- About this exercise -
Return every line from the one with "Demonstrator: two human" through the one with "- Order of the", inclusive, exactly as it appears below.

*** Supplied information

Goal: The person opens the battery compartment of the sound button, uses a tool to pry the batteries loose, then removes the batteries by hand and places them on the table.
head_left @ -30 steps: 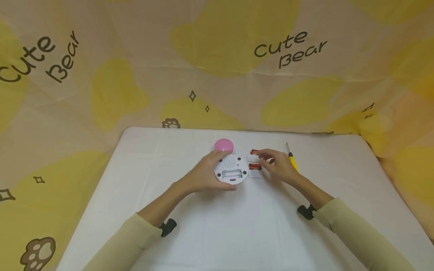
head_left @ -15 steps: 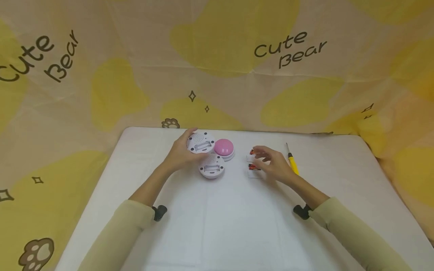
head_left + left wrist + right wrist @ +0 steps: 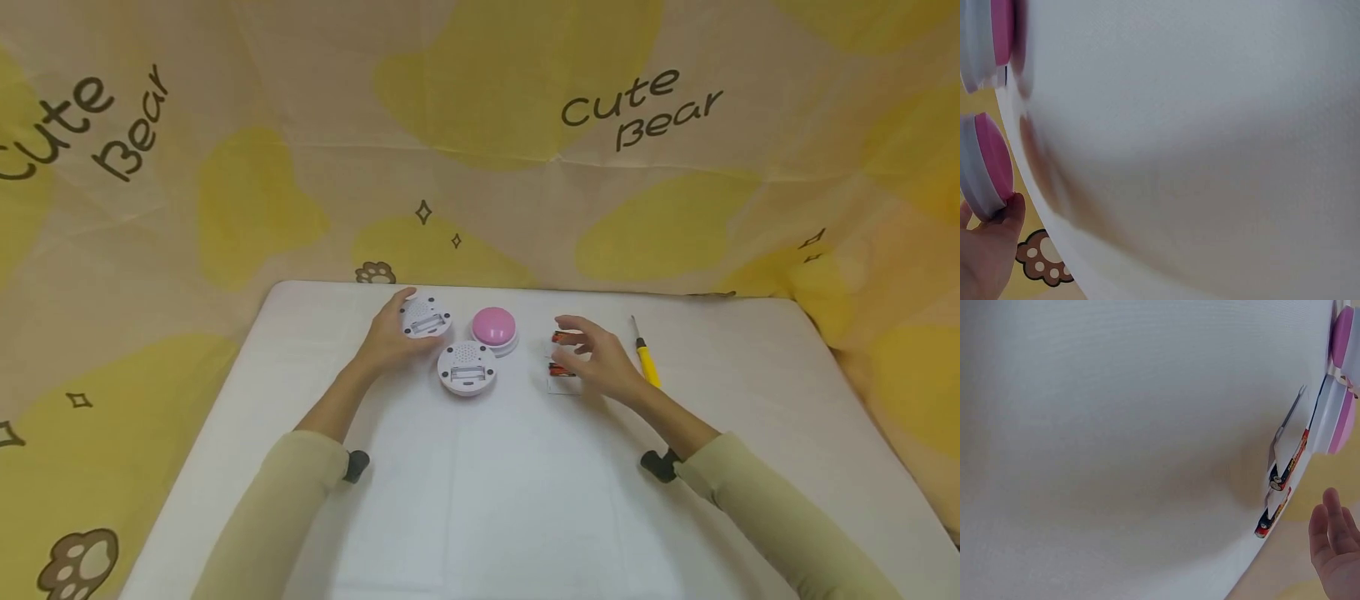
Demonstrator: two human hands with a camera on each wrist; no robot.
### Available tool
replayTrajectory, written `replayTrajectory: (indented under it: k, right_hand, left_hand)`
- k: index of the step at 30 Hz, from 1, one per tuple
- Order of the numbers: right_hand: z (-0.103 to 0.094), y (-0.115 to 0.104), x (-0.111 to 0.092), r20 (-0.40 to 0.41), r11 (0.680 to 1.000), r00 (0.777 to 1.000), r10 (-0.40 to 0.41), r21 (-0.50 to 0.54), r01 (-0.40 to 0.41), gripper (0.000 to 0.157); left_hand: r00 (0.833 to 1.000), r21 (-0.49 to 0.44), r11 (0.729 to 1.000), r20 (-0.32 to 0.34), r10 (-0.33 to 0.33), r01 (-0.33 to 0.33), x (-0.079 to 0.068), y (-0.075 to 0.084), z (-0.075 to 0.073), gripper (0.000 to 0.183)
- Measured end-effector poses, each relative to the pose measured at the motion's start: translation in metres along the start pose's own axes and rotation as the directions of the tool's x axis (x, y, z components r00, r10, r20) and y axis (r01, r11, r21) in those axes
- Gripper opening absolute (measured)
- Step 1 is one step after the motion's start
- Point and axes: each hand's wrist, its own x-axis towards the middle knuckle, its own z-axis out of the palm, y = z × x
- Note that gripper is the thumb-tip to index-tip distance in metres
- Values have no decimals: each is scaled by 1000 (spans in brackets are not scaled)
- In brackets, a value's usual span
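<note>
My left hand (image 3: pixel 385 340) grips a round push-button unit (image 3: pixel 426 318) by its rim, thumb on the near side. The unit is upside down, its two-slot battery compartment uncovered; its pink dome (image 3: pixel 996 153) faces down in the left wrist view. Another upturned push-button unit (image 3: pixel 467 368) lies beside it, compartment bare. Behind that, a third push-button unit (image 3: pixel 494 326) stands pink dome up. My right hand (image 3: pixel 603 360) hovers with fingers loosely extended, holding nothing. Near its fingertips lie red-and-black batteries (image 3: pixel 562 370), partly hidden, seen apart from the hand (image 3: pixel 1338 547) in the right wrist view.
White rectangular pieces (image 3: pixel 561 387) lie by the batteries. A yellow-handled screwdriver (image 3: pixel 647 363) is to the right of my right hand. A white table (image 3: pixel 480 508) spreads in front, with a yellow patterned cloth (image 3: pixel 480 125) hanging behind its far edge.
My left hand has carried the upturned push-button unit left and back, away from the other units, lowering it at the far left. The right hand has stayed near the batteries, shifting slightly.
</note>
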Motion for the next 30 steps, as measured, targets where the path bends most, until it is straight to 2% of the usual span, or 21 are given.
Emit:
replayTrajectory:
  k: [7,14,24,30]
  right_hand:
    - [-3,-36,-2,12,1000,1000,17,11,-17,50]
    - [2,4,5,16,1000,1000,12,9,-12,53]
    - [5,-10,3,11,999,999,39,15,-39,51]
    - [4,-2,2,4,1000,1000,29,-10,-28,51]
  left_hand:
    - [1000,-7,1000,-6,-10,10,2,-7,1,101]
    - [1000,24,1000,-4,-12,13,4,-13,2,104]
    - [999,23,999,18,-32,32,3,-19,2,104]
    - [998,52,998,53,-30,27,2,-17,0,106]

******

- Your response -
Demonstrator: two human hands with a camera on each wrist; no robot.
### Available tool
replayTrajectory, written `replayTrajectory: (indented under it: k, right_hand, left_hand)`
- k: index of the step at 30 Hz, from 1, one per tuple
- Order of the numbers: right_hand: z (-0.103 to 0.094), y (-0.115 to 0.104), x (-0.111 to 0.092), r20 (-0.40 to 0.41), r11 (0.680 to 1.000), r00 (0.777 to 1.000), r10 (-0.40 to 0.41), r21 (-0.50 to 0.54), r01 (-0.40 to 0.41), gripper (0.000 to 0.157); left_hand: r00 (0.833 to 1.000), r21 (-0.49 to 0.44), r11 (0.729 to 1.000), r20 (-0.32 to 0.34), r10 (-0.33 to 0.33), r01 (-0.33 to 0.33), x (-0.079 to 0.068), y (-0.075 to 0.084), z (-0.075 to 0.073), gripper (0.000 to 0.183)

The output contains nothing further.